**EXERCISE DIRECTIONS**
Return the full listing unchanged, apart from leaving out its images.

:::::

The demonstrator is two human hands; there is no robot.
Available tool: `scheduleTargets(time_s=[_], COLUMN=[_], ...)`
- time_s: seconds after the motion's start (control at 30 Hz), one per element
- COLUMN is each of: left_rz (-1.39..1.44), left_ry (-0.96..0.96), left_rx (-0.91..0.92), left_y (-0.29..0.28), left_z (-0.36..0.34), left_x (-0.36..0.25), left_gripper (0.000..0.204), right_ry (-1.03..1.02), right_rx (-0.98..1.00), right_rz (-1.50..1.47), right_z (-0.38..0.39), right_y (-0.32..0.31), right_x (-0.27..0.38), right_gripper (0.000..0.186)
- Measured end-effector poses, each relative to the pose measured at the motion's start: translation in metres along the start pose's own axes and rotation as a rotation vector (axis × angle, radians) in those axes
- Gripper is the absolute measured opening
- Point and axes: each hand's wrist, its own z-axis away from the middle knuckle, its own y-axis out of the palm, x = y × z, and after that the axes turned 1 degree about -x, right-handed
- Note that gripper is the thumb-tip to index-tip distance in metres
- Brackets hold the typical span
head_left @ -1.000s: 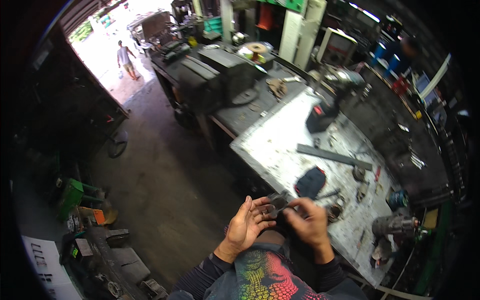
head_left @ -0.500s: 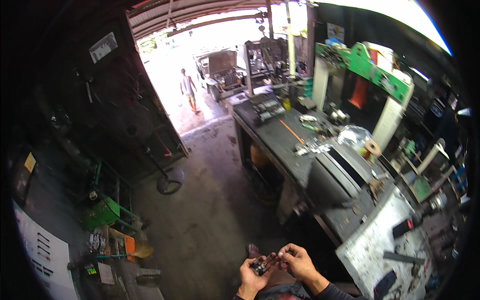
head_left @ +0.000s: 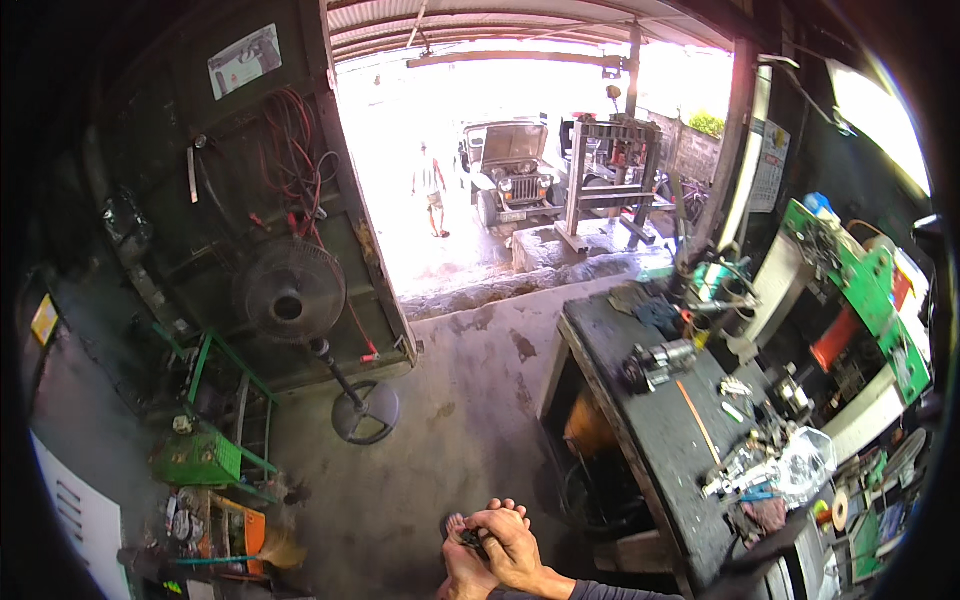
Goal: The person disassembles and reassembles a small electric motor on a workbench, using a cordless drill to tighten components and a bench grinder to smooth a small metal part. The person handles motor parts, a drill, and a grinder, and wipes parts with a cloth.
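Observation:
My left hand [head_left: 462,572] is cupped low in the view, with small dark metal parts [head_left: 470,538] in its palm. Their exact kind is too small to tell. Over that palm lies my right hand [head_left: 512,548], its fingers bent down onto the parts and hiding some of them. Whether the right fingers pinch a separate piece cannot be seen. Both hands touch each other above the concrete floor, left of the black workbench [head_left: 640,420].
A motor-like metal part [head_left: 660,362], an orange stick [head_left: 698,420] and a clear plastic bag [head_left: 808,465] lie on the bench. A pedestal fan [head_left: 290,295] stands at the left. Beyond the doorway are a person [head_left: 429,188] and a jeep with its hood raised [head_left: 510,175].
My view has turned right, toward the bench and doorway. The right hand, earlier pinching beside the left, now lies over the left palm. The person outside has walked on.

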Motion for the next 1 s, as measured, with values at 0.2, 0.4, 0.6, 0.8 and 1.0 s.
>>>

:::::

**RESULT OF THE TASK**
The demonstrator is two human hands; there is no robot.
Available tool: `scheduleTargets(time_s=[_], COLUMN=[_], ...)`
- time_s: seconds after the motion's start (control at 30 Hz), one per element
- COLUMN is each of: left_rz (-1.39..1.44), left_ry (-0.96..0.96), left_rx (-0.91..0.92), left_y (-0.29..0.28), left_z (-0.36..0.34), left_x (-0.36..0.25), left_gripper (0.000..0.204), right_ry (-1.03..1.02), right_rx (-0.98..1.00), right_rz (-1.50..1.47), right_z (-0.38..0.39), right_y (-0.32..0.31), right_x (-0.27..0.38), right_gripper (0.000..0.186)
- Measured end-effector poses, each relative to the pose measured at the motion's start: translation in metres along the start pose's own axes and rotation as a rotation vector (axis × angle, radians) in those axes
- Gripper is the absolute measured opening
- Point and axes: each hand's wrist, its own z-axis away from the middle knuckle, its own y-axis out of the palm, x = y × z, and after that the axes turned 1 degree about -x, right-handed
- Note that gripper is the thumb-tip to index-tip distance in metres
- Brackets hold the typical span
head_left @ -1.000s: 
head_left @ -0.500s: 
head_left @ +0.000s: 
Goal: The person disassembles and reassembles a small electric motor on a workbench, using a cordless drill to tighten components and a bench grinder to smooth a small metal part. The person handles motor parts, a drill, and a grinder, and wipes parts with a cloth.
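Observation:
My left hand [head_left: 462,572] is cupped low in the view, with small dark metal parts [head_left: 470,538] in its palm. Their exact kind is too small to tell. Over that palm lies my right hand [head_left: 512,548], its fingers bent down onto the parts and hiding some of them. Whether the right fingers pinch a separate piece cannot be seen. Both hands touch each other above the concrete floor, left of the black workbench [head_left: 640,420].
A motor-like metal part [head_left: 660,362], an orange stick [head_left: 698,420] and a clear plastic bag [head_left: 808,465] lie on the bench. A pedestal fan [head_left: 290,295] stands at the left. Beyond the doorway are a person [head_left: 429,188] and a jeep with its hood raised [head_left: 510,175].
My view has turned right, toward the bench and doorway. The right hand, earlier pinching beside the left, now lies over the left palm. The person outside has walked on.
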
Motion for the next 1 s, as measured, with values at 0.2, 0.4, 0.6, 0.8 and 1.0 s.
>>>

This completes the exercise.